Events: The 2019 Kermesse Sport’s Spring Classic Series
A winter cycling challenge may have come and gone with marked failure, but the spirit of riding over 300 miles still stands. One approach entertained was trying to ride all of the Kermesse Sport Spring Classic routes in one week. We wised up to the fact that the Kermesse routes are difficult stand-alone experiences; linking them together for eight days would be a physical as well as an emotional affair. Winter depths have started to tighten its grip around here, but January 16 is registration day for the Kermesse Sport Spring Classic Series. There are notable changes for some of this year’s events. Sign up for the entire series here.
Sourland Semi-Classic – February 24
Announcing a new starting location at V5 Cycles in Flemington, NJ, the youngest event on the Kermesse calendar, Sourland Semi-Classic, starts off the cycling season. The route features six unpaved sections, a continual uptick from a route that once featured a scant two unpaved sectors. It is the youngest event but also the shortest route of the four offerings.
Expect to pass through the Sourlands Preserve, a place haunted by participants of the American Revolution who sought safety in the rocky areas. Also in the vicinity is the Charles Lindberg house, which made headlines a century ago. While the route is not as hilly as its bigger sibling, the Hell of Hunterdon, Zion Hill Road climb is not to be taken lightly. Those prepping for the Hell of Hunterdon, or those who have completed the flagship event, will hit many parts of these roads again in one month’s time. Consider starting your outdoor riding season with this event.
Hell of Hunterdon – March 24
It may not be the ride that started it all, but the Hell of Hunterdon is the event people talk about when spring cycling is mentioned. At 82 miles, the Hell of Hunterdon offers a distinctive nineteen unpaved sectors, all of varying technicalities. Some are slightly downhill giving the riders a sense of confidence; others pass by goat farms going uphill. The goats look on with indifference. Until the start of this year, the Hell of Hunterdon used to be the longest of the spring classics.
Expect to have a fickle day on course. There are moments when things are going perfectly (see: tailwind and downhill) and there are moments when the finish line is tantalizingly close but the route goes on. The Hell of Hunterdon is the proper cycling experience of doubt and confidence. The route tests rider and machine and it has one of the best after parties for any cycling event. This is the complete package with great door prizes, tasty food, comfy seats, and flowing beer.
Fleche Buffoon – April 27
In its seventh year the Fleche Buffoon can be best described as an exploration of challenging hills. The next youngest on the list this ride is a bit more self-supported but as rewarding as the other Kermesse Sport events. The route follows the Delaware River north before crossing into New Jersey and looking for climbs heading south. The route combines nearly every climb locals will take out of towners for a taste of Bucks and Hunterdon Counties.
Expect to bring a little bit of cash for this ride.

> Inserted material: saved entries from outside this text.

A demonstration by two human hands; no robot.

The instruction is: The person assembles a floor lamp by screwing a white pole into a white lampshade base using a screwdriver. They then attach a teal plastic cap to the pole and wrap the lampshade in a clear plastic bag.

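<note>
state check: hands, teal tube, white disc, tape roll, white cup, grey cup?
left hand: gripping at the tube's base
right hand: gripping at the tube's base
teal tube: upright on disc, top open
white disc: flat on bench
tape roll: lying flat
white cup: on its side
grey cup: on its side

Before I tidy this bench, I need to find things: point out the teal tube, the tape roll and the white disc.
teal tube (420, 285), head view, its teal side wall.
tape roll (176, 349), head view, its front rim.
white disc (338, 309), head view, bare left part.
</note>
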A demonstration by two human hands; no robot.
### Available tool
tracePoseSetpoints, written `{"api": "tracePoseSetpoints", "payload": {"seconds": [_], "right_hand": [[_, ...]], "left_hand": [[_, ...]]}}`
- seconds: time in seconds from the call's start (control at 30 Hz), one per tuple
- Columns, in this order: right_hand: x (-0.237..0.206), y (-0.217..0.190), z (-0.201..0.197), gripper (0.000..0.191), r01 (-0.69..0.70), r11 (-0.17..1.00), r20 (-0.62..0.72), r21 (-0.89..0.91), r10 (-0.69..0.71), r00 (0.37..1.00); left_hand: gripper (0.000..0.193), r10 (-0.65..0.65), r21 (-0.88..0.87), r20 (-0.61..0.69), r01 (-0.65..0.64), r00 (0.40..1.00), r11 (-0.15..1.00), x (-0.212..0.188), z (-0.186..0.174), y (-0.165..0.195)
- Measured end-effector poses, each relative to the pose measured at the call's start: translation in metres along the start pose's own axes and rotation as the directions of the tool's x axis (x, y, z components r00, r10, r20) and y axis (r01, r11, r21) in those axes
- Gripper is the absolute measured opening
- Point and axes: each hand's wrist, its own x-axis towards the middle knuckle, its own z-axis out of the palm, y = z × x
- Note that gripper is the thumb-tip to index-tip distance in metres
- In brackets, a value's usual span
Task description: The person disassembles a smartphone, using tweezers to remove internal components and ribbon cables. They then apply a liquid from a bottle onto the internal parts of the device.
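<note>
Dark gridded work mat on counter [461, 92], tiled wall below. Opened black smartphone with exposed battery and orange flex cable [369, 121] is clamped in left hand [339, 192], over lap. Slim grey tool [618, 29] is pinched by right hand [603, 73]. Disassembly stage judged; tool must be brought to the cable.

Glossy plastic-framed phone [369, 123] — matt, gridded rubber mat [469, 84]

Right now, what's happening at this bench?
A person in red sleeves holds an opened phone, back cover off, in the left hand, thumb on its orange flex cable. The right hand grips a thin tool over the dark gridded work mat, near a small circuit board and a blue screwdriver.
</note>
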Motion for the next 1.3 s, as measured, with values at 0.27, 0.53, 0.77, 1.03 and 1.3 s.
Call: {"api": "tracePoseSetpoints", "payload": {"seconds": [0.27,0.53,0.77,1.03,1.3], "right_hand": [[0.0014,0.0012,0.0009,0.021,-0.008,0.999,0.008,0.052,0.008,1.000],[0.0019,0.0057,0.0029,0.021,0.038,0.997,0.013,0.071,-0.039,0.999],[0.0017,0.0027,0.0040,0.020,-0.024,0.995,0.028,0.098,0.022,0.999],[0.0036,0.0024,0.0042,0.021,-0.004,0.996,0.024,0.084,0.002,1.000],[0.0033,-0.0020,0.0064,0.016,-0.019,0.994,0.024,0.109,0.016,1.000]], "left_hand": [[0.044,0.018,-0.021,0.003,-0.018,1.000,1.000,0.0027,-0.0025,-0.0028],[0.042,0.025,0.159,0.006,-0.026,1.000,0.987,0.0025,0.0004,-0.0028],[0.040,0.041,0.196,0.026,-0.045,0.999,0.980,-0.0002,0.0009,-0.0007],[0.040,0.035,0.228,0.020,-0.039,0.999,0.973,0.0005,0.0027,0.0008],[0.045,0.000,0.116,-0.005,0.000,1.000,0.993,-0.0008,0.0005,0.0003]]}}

Even if organizers doubled aid stations there is no telling when a coffee shop stop may do some good. In fact that is part of the experience considering the amount of quality coffee shops along the route. Also, expect to go upward a lot. Compact gearing is recommended as well as a sense of determination. Some approach this as a race simulator but for others the act of finishing without putting a foot down is more important.
Fools Classic – May 25
The biggest change in the Spring Classic Series involves the revamped Fools Classic. This is the ride that started it all twelve years ago. Want the most unpaved sectors at 34? The long course of the Fools Classic has it. Want to climb higher than any Kermesse event? How does 8,000 feet of climbing sound for the long course? Are the Kermesse distances a bit pedestrian? The Fools Classic long course is now a full century. This ride has all the experiences of Bucks County including Sunday Road, a gravel sector undiscovered until our last Fools Classic experience.
Expect either route to feel rural throughout much of the day. There will be only a handful of times when participants will pass through a busy hamlet. Also prepare to bring a couple tubes and a multitool. There is neutral support but it may require a lengthy wait considering the size of the course. Whether opting for the standard course – a respectable 72 miles – or the imperial century, this is one of those rides you will think about in the summer when it is scorching. You may find yourself returning to the shaded sectors of Bucks County to have another go.